“Hoje
percebo o quanto eu era feliz sem saber. Eu era feliz quando as rodinhas da
bicicleta eram as minhas melhores amigas. Quando o meu pai segurava a minha mão
pra atravessar a rua. Quando o interruptor de luz não estava ao meu alcance. Eu
era verdadeiramente feliz quando sujar a camisa de suco de uva não era
problema, mas sim diversão. Quando qualquer coisa era motivo de risada. Quando
o maior
problema que eu tinha era conseguir amarrar o cadarço do tênis. Feliz
mesmo, de verdade, era quando a matemática não conhecia as letras. E quando
acordar cedo pra assistir desenho animado no sofá era natural. Quando ralar os joelhos
era a maior dor que eu podia sentir.

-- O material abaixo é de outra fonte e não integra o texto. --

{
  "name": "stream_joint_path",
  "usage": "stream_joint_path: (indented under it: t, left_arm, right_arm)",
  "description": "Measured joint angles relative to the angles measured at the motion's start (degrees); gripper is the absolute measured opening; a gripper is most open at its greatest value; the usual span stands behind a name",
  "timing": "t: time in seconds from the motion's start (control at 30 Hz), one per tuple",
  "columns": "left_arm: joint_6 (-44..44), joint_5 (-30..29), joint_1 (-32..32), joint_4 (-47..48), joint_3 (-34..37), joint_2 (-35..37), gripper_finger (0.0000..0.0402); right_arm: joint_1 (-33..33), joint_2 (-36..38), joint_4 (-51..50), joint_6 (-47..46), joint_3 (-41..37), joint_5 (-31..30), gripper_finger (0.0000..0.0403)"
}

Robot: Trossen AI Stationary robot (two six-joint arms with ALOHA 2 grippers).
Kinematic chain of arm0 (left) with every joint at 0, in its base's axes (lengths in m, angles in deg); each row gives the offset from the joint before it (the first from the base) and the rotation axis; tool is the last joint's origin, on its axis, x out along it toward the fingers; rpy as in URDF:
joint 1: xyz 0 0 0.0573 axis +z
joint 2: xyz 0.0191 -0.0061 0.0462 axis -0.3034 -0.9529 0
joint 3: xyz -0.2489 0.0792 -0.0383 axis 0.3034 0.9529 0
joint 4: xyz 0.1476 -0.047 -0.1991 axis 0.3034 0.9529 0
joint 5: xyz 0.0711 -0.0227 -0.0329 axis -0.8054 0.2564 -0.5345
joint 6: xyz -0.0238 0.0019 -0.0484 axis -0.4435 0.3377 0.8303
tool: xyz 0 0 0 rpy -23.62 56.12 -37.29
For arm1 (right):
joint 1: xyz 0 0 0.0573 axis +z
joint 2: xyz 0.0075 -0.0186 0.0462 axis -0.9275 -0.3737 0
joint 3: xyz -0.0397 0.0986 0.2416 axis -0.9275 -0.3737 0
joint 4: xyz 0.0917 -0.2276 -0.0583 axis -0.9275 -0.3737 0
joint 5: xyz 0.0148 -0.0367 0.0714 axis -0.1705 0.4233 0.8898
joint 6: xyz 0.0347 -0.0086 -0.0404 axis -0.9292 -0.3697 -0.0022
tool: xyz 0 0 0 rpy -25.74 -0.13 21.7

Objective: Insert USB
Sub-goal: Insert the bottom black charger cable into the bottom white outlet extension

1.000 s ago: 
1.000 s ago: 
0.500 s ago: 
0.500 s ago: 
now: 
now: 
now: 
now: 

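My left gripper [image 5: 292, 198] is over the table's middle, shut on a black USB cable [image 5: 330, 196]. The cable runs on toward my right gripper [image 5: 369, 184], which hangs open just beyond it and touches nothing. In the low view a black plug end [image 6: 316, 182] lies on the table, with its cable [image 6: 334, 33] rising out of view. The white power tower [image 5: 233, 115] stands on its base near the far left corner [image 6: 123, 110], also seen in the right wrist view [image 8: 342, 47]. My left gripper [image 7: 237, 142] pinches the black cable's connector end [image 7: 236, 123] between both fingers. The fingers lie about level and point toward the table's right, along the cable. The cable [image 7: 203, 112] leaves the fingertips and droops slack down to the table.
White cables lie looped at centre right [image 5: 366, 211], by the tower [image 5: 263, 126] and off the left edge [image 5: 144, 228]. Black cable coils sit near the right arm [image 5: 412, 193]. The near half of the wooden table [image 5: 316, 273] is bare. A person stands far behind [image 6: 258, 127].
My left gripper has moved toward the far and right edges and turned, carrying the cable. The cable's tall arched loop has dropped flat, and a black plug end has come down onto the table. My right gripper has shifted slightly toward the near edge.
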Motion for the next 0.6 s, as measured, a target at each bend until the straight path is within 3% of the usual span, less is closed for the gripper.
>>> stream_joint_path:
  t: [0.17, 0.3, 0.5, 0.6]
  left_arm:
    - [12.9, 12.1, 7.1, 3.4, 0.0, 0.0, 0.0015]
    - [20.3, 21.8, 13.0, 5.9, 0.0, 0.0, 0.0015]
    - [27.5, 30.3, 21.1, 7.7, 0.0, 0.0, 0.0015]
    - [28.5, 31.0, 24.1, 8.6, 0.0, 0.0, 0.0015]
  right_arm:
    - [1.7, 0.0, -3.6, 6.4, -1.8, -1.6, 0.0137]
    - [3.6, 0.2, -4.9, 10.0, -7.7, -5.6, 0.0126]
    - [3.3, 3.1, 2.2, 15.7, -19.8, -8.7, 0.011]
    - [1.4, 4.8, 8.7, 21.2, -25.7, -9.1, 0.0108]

Felicidade era ter um dia inteirinho de
sol pra aproveitar, brincar na terra sem se preocupar e exercer uma profissão
diferente a cada dia da semana. Já fui médico, advogado, professor, empresário,
cabeleireiro, taxista, veterinário. Até feliz eu fui. Porque, quando se é
criança, o mundo cabe na palma da mão e a a imaginação é a maior aliada que se
pode ter. Ouvir um não era o único motivo pra se frustrar de verdade. A chuva
não carregava nostalgia, mas sim uma oportunidade de tomar banho de bica e
fazer guerra d’água. As coisas eram tão mais simples e bonitas quando um
arco-iris não passava disperdido, o CD não tinha virado MP3, a caneta não era
teclado e o papel ainda não era E-mail. Eu era feliz quando tinha pouco: pouco
problema, pouco cansaço e poucos anos vividos. O irônico é que, nesse tempo,
tudo o que eu mais queria era que o tempo voasse. Crescer era o maior objetivo
a ser alcançado. E hoje, se eu pudesse, voltaria a estaca zero de onde vim. Ser
adulto não é tão legal quanto pensei um dia. Sair cedo e voltar tarde, beber
caipirinha com álcool, andar no banco da frente do carro: tudo se tona
banalidades. Feliz eu era à cinco ou seis anos atrás. Hoje eu já não sei mais.”